With the intention of performing a "reverse-exorcism" that will put Jackson's essence inside the woman's unborn child, they perform a rite, but perhaps not the one they want as they open the portal to purgatory as various souls desire the vessel.

==Cast==
- Sheila McCarthy as Audrey Walsh
- Julian Richings as Dr. Henry Walsh
- Konstantina Mantelos as Shannon Becker
- Josh Cruddas as Ian
- Yannick Bisson as Rory
- Lanette Ware as Detective Bellows
- Claire Cavalheiro as Talia
- Scott Cavalheiro as Colin
- Daxton William Lund as Jackson

==Production==
===Development===
The film was initially conceived when director Justin G. Dyck and screenwriter Keith Cooper, who are both fans of the horror genre, had met to discuss how to add a "fresh take" on an exorcism film, their idea was to do the opposite of an exorcism. Dyck and Cooper had previously collaborated on several made for television Christmas films. Dyck had accepted most of these projects as a means to gain experience and reputation, with the end goal being to fund Anything for Jackson. Dyck cited The Omen, The Changeling, The Shining, and What Dreams May Come as inspiration. Cooper had studied dream analysis while writing early drafts of the script. Early variations of the script followed the parents instead of the grandparents, but this was later changed as both opted to do something they had not seen in a film before.

===Pre-production===
Sheila McCarthy was first cast before any financing was acquired. Once they received funding, the filmmakers approached Julian Richings for the role of Henry, which was written with Richings in mind. Dyck and Cooper worked with their associate producer Rebecca Lamarche to cast the rest of the film.

===Filming===
Production began in 2020 on location in Barrie, Ontario, Canada. The house interior scenes were all shot in screenwriter Keith Cooper's house. Production concluded in March 2020.

==Release==
Anything for Jackson premiered at the Fantasia Film Festival on September 1, 2020. The film was released on December 3, 2020 by Shudder.

===Home media===
The film was released on Blu-ray and DVD on June 15, 2021 by RLJ Entertainment.

==Reception==
On the review aggregator website Rotten Tomatoes, Anything for Jackson holds an approval rating of based on reviews, with an average rating of . The website's critics' consensus reads, "A talented cast and fiendishly frightening premise combine to make Anything for Jackson a must-watch for fans of supernatural horror." On Metacritic, the film has an aggregated score of 67 out of 100 based on 4 reviews, indicating "generally favorable reviews".

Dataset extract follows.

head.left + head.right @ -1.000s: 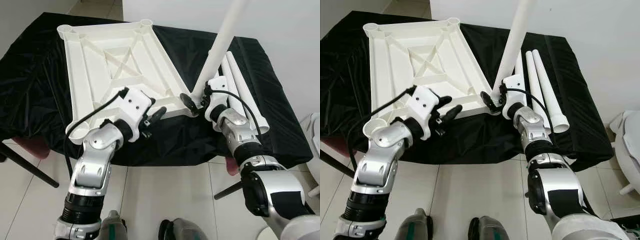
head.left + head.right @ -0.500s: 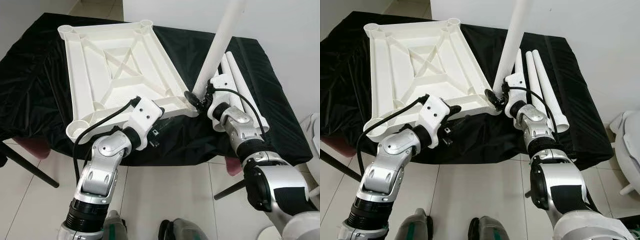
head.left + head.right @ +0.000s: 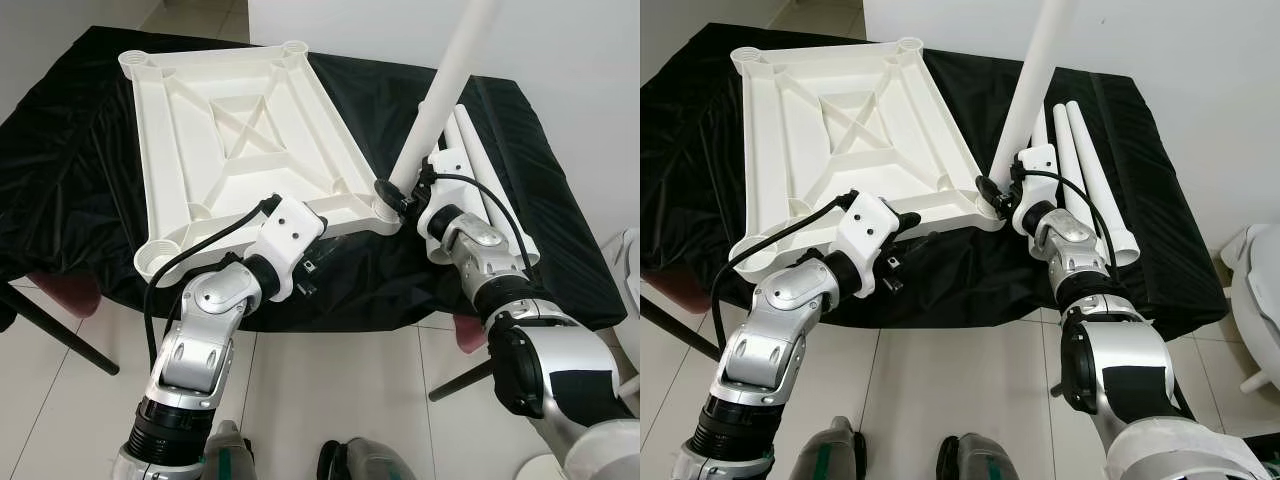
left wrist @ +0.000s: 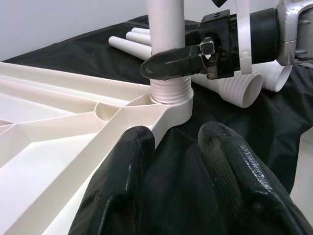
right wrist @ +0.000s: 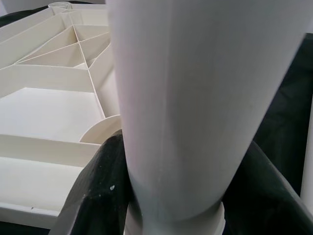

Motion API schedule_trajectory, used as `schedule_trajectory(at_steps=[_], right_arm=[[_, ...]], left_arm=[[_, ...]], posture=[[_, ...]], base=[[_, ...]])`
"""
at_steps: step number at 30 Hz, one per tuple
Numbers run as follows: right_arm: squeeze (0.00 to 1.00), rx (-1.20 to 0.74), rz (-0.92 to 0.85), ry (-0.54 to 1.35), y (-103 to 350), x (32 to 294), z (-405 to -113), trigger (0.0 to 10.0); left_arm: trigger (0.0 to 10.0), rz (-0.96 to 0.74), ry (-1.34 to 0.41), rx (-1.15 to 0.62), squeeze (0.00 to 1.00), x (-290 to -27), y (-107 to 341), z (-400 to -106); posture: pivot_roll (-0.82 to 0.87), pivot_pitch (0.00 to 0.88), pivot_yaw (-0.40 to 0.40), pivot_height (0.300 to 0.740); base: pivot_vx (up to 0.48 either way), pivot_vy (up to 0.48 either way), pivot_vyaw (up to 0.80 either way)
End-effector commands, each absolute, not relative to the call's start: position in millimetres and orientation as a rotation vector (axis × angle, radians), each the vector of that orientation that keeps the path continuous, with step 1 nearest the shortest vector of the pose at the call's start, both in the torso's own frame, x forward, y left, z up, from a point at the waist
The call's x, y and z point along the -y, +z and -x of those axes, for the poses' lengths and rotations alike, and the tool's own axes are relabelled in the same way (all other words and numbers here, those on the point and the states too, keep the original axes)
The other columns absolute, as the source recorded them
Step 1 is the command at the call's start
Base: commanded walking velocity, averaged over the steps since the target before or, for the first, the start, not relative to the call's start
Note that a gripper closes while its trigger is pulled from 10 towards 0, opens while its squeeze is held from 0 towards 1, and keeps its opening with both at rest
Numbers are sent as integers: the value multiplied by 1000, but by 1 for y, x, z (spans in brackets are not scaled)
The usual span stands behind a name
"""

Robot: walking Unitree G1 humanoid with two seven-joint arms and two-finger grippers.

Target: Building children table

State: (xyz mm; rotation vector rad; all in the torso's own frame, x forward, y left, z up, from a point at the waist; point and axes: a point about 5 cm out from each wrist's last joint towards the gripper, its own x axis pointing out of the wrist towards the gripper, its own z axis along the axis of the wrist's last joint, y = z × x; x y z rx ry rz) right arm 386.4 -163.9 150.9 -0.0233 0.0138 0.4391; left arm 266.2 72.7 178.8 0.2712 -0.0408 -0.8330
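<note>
Change: since a second ago, left gripper (image 4: 168, 188) has dropped from above the frame's near edge to under it; the leg's foot has shifted from just off the corner onto the socket.
Tabletop: white tabletop frame (image 3: 235, 120) lies underside up on the black cloth (image 3: 60, 160), filling the cloth from 9 to 12 o'clock.
Leg in hand: white table leg (image 3: 445, 85) stands tilted toward 1 o'clock, its threaded end entered in the corner socket (image 4: 168, 105) at the frame's near right corner.
Right gripper: right gripper (image 3: 1002, 192) is clamped around the leg just above the thread, fingers closed on it.
Left gripper: fingers (image 4: 122, 186) parted a little, holding nothing; one fingertip rests at the frame's edge rib, at 7 o'clock from the socket.
Spare legs: three more legs (image 3: 1085, 170) lie side by side on the cloth at 3 o'clock from the frame.
Containers: the four corner sockets are the only receptacles; near right one holds the leg's end, far right socket (image 3: 292, 47) and the two left ones look empty.
Risk: leg is leaning, so turning it may cross the thread or pop it out of the socket.
Risk: frame is unclamped; twisting force could slide it on the slack cloth.
</note>
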Motion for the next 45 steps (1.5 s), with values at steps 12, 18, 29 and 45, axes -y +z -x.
schedule_trajectory(at_steps=[12, 18, 29, 45], right_arm=[[0, -101, -25, 362, 129, 171, -381, 10000], [0, -95, -30, 296, 129, 166, -382, 10000], [0, -62, -99, 178, 128, 147, -382, 10000], [0, -38, -162, -182, 126, 120, -372, 10000]], left_arm=[[10000, -274, -727, 59, 0, -78, 182, -268], [10000, -271, -724, 57, 0, -78, 182, -268], [10000, -271, -726, 57, 0, -78, 181, -267], [10000, -273, -743, 59, 0, -76, 180, -265]], posture=[[87, 43, -60, 740], [88, 43, -62, 740], [85, 45, -65, 740], [92, 18, -73, 740]], base=[[0, 0, 0], [0, 0, 0], [0, 0, 0], [0, 0, 0]])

Leslie Felperin of The Guardian awarded the film 3 out of 5 stars, writing: "Dyck and Cooper turn this almost comical premise into an interesting work that treads the line between genres with agility." She concluded: "it’s a richer devil’s brew than you would expect, crisply edited and moodily shot – even if the last act doesn’t quite hit the spot." Writing for RogerEbert.com, Brian Tallerico gave the film a score of 3 out of 4 stars, saying that it "lures viewers in with its clever concept and instantly strong characters only to present them with the kind of nightmare fuel that would impress Clive Barker." Writing for Nerdist, Kyle Anderson said: "While not as extreme as some might expect, Anything for Jackson is nevertheless and supremely creepy." Joe Lipsett of Bloody Disgusting wrote: "Despite losing its focus in the back half, McCarthy and Richings deliver great lead performances that – coupled with a creepy ghost design and some genuinely unsettling moments - makes Anything for Jackson a worthwhile twist on the exorcism/possession subgenre.".